Try it ▸
Could you repeat every line below exactly, skipping the images?

* * *

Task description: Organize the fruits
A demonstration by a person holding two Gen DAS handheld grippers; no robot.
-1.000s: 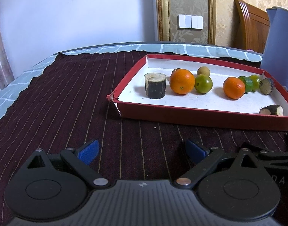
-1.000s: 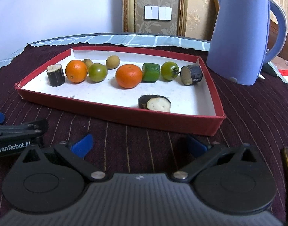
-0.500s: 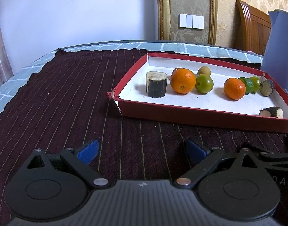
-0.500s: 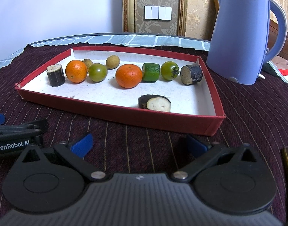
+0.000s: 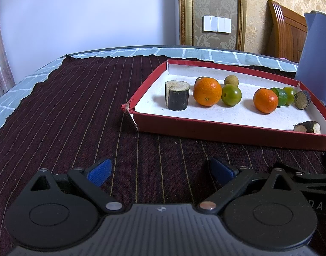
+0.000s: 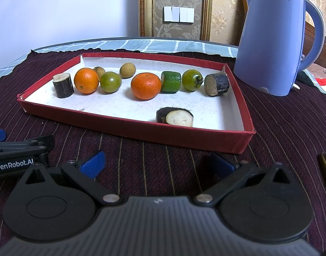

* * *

Task response ▸
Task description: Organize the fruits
A demonstration by a person holding two Gen DAS handheld grippers; no robot.
-1.000s: 
-1.000s: 
-0.500s: 
-0.500s: 
+0.000s: 
+0.000s: 

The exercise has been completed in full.